At the initial stage (around Module 1) the literature primarily provides perspectives and a theoretical underpinning about the wider research field.

Once the research problem becomes clearer (around Module 2) the literature is read with a view on the identification of related research, what is already known, and how this knowledge was created.

At that point in time (around Module 3) the literature takes on a crucial role in the scoping and shaping of one’s own research project by building on related studies and therefore in a structured manner and to advance the existing state of the art.

As such, the literature guides the researcher (around Module 4) on how to conduct the research, to collect data, build on established practice, and understand what could go wrong and what mitigations might be taken.

Once the data has been collected the literature then serves as a mean to critically analyse the data against the existing knowledge from within the literature (around Module 5).

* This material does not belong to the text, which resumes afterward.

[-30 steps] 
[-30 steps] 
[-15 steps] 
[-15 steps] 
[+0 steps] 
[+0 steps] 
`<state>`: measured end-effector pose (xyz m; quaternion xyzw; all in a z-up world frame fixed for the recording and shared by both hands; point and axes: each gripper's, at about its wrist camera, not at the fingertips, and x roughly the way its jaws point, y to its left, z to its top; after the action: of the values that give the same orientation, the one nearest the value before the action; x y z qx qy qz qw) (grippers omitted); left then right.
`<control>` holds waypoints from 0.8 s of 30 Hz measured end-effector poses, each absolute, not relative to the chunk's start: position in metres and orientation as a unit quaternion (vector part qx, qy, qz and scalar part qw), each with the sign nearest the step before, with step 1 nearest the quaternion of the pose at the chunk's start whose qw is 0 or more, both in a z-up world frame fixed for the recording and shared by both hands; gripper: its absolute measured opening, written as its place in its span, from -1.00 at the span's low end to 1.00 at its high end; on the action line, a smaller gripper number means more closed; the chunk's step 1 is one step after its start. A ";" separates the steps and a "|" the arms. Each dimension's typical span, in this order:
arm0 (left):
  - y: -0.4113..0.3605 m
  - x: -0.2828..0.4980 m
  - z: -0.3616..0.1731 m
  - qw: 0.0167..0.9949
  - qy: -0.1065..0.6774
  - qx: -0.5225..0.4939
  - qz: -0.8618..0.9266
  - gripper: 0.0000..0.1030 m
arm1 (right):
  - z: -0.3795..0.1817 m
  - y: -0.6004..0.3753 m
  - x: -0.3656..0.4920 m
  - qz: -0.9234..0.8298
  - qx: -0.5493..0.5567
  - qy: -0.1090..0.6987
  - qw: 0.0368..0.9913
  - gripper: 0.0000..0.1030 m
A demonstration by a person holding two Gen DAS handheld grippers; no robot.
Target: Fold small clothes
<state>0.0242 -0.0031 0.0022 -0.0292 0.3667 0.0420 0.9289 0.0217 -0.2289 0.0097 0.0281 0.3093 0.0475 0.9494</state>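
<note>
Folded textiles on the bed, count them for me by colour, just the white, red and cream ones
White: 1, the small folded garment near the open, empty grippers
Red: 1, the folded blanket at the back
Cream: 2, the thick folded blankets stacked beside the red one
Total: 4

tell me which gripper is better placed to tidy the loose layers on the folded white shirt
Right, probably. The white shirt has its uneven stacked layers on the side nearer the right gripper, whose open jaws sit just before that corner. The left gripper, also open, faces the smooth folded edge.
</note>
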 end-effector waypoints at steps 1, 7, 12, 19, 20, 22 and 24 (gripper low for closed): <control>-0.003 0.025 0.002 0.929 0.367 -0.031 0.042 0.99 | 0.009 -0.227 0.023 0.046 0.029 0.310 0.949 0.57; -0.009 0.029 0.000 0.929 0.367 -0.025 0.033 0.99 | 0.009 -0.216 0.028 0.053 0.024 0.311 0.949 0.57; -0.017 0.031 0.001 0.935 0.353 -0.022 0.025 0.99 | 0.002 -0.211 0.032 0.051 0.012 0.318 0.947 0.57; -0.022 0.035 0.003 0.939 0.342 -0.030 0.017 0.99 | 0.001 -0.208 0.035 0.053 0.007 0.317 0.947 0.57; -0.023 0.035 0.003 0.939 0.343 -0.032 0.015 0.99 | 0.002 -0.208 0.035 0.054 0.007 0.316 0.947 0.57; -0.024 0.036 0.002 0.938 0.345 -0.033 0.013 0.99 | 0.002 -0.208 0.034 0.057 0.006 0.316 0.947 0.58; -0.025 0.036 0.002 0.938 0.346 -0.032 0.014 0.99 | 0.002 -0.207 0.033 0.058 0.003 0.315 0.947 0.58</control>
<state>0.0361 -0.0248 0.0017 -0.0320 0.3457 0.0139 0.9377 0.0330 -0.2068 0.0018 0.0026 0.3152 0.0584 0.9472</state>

While in the later stages (from Module 6 onwards) the literature takes on a less prominent role, there still will be a continued engagement with the literature and with a view of benchmarking one’s work and to stay informed on how the research field progresses. At that point in time the literature is perhaps less relevant for the doctoral thesis research project, but more relevant for the personal development as a knowledgeable scholar.

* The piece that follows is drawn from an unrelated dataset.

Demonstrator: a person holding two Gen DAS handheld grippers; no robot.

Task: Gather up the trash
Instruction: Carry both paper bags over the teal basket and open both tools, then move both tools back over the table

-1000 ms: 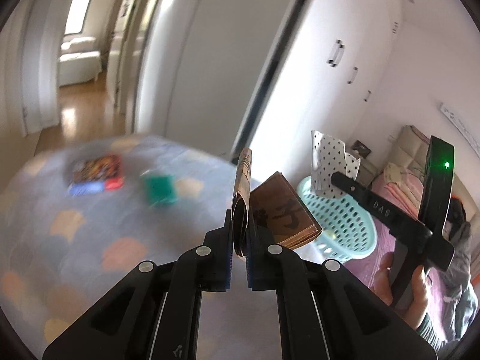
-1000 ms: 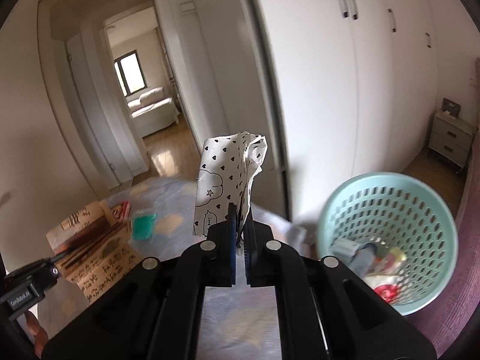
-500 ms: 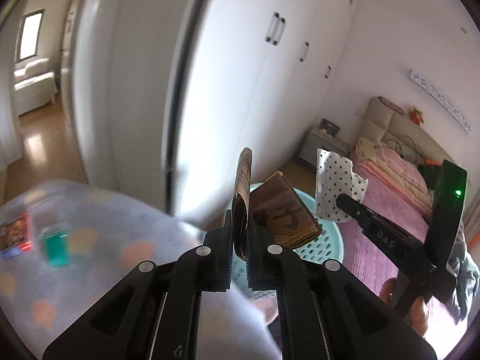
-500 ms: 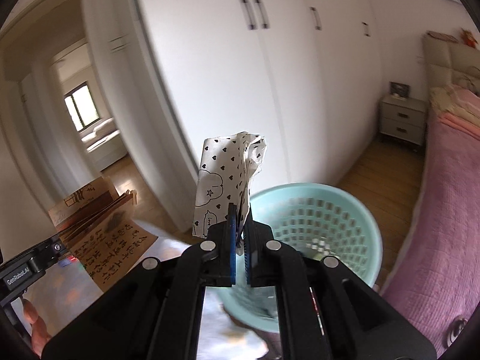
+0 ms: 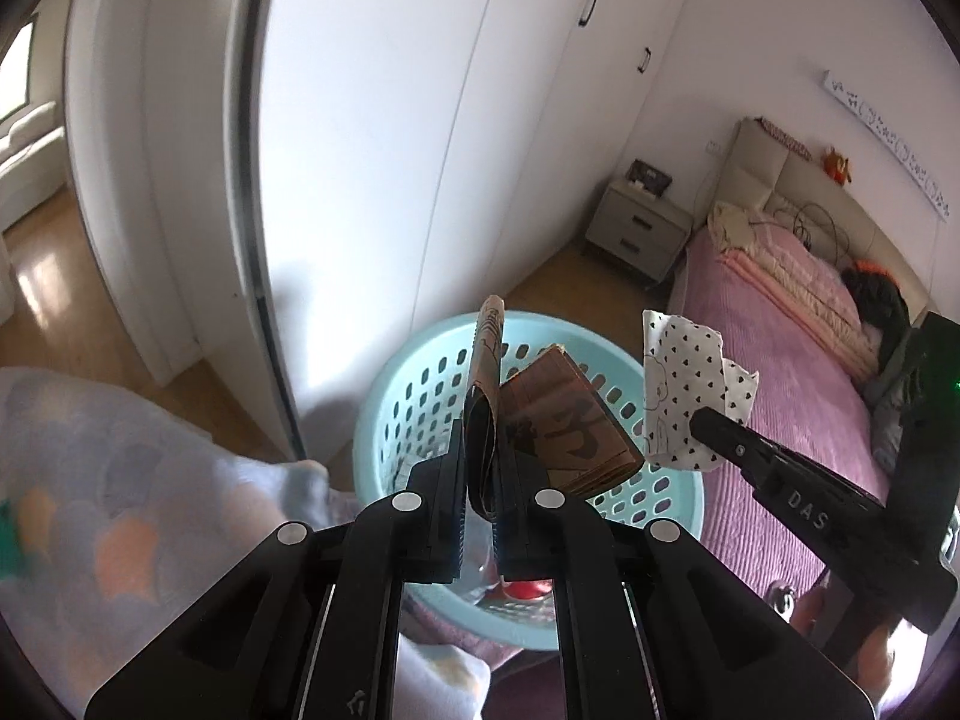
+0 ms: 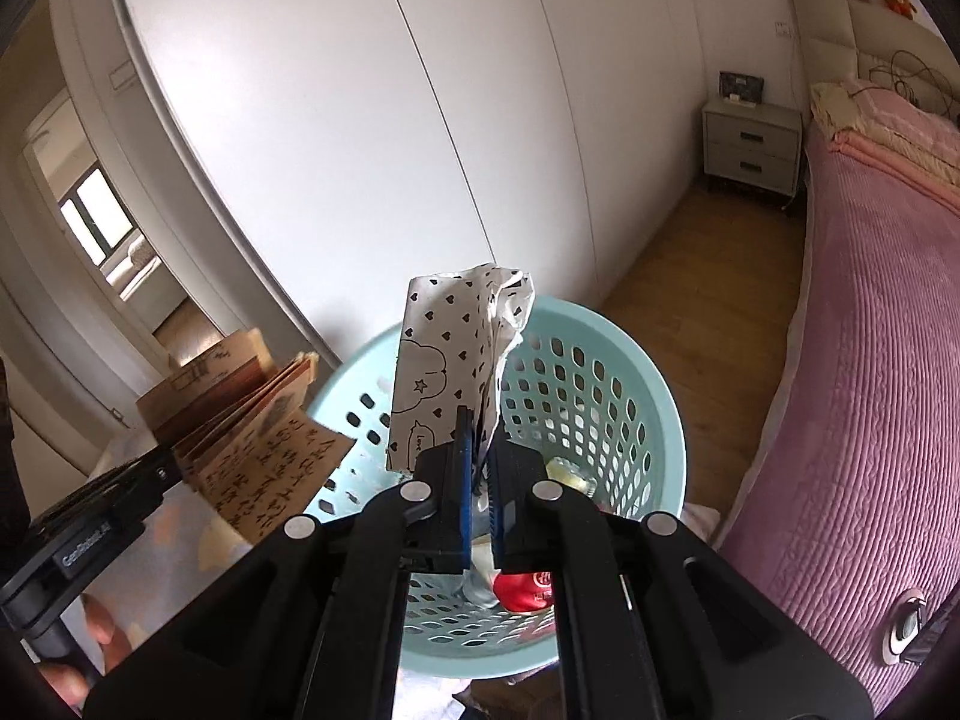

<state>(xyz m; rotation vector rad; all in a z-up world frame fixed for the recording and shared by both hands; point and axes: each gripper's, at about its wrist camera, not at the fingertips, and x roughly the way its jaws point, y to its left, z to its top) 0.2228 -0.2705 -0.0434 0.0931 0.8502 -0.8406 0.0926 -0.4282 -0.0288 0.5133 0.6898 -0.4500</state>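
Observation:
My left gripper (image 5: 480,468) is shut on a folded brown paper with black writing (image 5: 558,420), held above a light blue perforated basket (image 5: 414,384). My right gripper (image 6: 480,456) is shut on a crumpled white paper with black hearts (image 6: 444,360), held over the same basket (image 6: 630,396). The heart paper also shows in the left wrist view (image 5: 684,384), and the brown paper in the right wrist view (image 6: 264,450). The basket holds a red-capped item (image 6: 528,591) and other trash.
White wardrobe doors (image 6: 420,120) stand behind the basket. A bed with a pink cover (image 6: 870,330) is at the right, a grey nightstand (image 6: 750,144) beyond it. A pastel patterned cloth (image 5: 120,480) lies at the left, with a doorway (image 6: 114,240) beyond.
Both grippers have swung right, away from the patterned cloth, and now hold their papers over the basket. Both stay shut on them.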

Module specific versus research specific literature

The students are expected to engage with both, module specific and research specific literature. Module level readings apply to all students and are geared to take the students through the research cycle. In addition to this, the students are also expected to engage with specific business literature within the field of their respective research project. The identification of research specific literature is an active element within the interaction with the cohort chairs, course tutors, mentors, club chairs and, notably, the supervisor.

4. Learning from Research Scoping Lectures

The DoctorateHub has been running research scoping lectures since 2017 and build up over these years a repository with well above 100 recorded sessions (see that cover all aspects of doctoral research generally and business related research specifically. These resources are tightly integrated in the DBA programme and its modules.

During the first three modules research scoping lectures are used as a mean to introduce the student to:

  1. Research foundational topics

    To allow students a smooth entry into the doctoral programmes a set of research scoping lectures will be provided to students within the first three modules. A set of pre-selected topics is included in the Module descriptions. Additional topics will be covered upon students’ request and identified student needs and interests.

    During the modules four to nine research scoping lectures will be organised alongside common focal points of research, such as on research methodologies, data collection techniques, critical analytics, writing skills, research presentation and communication, etc.

  2. The faculty and subject matter expertise

    The DoctorateHub faculty members will run research scoping lectures where they introduce their research fields to provide students with a perspective on how to develop their research. The lectures will also serve as a mean for students and faculty members to get to know each other and therefore to support the matching of students and future supervisors.

    The typical duration of research scoping lectures is 45 to 90 minutes with the first half of the session taking a lecturing format and the other half being reserved to a group discussion.

    Research scoping lectures are expected to take place on average each second week (4 weeks for part time).